Report the lines of the material that carry the string "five".

» Information shown:
--- START ---

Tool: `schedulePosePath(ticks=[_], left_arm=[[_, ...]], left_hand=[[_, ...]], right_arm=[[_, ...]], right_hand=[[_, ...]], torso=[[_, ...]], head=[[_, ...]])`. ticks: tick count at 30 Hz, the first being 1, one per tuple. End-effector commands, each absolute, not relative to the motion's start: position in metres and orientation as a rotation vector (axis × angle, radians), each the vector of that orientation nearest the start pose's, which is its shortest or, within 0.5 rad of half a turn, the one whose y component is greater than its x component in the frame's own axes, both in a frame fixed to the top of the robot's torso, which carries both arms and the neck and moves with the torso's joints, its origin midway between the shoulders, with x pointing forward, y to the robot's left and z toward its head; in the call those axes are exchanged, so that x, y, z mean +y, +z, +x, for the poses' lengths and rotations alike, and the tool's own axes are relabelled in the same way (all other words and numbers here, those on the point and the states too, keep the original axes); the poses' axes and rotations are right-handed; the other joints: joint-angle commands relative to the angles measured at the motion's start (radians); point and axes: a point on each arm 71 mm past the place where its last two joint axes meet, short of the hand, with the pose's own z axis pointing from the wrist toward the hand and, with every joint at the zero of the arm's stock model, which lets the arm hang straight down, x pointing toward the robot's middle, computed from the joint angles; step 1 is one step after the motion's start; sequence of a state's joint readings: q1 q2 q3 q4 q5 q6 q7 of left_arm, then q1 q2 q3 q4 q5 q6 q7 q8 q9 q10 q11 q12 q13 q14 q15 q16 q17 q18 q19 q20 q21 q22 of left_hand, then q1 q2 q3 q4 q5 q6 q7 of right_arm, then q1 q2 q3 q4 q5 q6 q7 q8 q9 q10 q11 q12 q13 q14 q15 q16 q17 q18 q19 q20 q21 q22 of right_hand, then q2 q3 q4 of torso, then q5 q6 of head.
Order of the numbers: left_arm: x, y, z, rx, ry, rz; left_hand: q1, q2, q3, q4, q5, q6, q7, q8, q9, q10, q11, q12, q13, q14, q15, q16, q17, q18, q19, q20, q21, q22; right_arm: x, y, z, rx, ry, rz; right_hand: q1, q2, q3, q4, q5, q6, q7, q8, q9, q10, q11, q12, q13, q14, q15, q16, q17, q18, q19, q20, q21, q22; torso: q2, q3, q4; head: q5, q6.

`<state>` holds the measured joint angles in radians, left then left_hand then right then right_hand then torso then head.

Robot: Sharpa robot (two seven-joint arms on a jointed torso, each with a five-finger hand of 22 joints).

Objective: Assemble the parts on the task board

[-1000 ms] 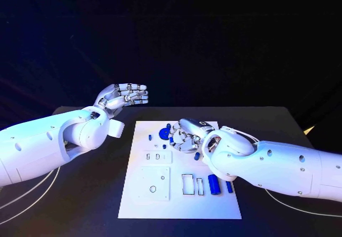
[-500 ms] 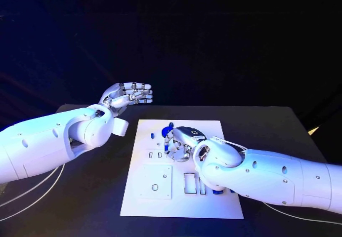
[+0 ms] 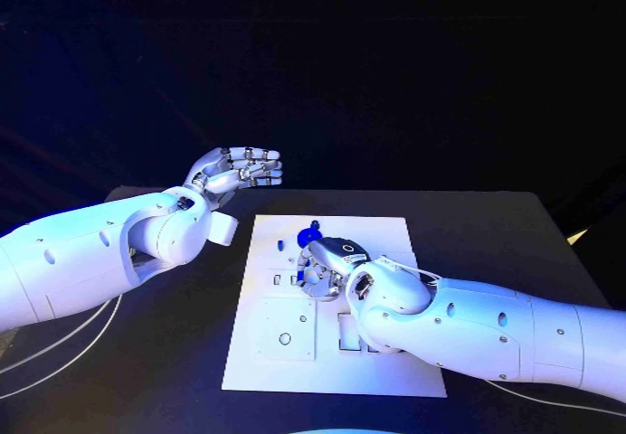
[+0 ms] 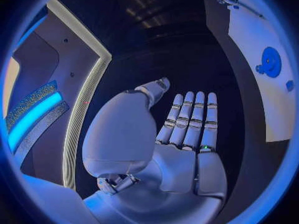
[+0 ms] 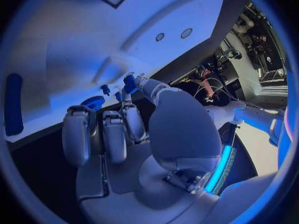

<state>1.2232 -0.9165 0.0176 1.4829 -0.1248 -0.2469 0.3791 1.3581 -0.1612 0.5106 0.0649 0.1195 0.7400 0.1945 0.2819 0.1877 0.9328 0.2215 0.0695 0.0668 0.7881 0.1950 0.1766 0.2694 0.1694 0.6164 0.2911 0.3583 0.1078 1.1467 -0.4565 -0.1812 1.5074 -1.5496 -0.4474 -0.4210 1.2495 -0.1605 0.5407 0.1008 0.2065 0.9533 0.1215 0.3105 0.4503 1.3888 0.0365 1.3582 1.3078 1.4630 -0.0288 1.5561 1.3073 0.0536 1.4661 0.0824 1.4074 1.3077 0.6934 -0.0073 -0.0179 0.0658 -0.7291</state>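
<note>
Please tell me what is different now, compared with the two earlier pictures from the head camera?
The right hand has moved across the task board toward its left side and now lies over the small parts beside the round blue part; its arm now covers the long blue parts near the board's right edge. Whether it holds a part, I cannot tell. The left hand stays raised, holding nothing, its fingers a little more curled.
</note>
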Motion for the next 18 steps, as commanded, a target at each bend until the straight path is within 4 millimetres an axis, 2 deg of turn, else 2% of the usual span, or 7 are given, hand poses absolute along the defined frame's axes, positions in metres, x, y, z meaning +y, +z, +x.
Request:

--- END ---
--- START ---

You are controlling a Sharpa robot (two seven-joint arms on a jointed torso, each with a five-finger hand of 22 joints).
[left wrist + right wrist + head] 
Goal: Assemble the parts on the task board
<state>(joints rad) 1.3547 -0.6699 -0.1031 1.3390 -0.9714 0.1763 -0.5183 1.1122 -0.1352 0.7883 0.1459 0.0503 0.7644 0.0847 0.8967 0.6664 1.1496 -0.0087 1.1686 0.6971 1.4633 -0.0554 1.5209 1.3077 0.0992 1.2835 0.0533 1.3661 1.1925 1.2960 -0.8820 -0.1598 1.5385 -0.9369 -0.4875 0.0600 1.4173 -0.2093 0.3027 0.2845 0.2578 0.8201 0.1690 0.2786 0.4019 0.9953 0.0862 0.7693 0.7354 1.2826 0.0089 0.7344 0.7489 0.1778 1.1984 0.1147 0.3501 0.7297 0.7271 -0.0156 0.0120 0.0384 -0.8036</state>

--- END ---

» Exercise solution:
Robot: Sharpa robot (two seven-joint arms on a jointed torso, each with a five-finger hand of 22 joints).
You are controlling a Sharpa robot (two seven-joint arms on a jointed torso, each with a five-finger hand of 22 joints).

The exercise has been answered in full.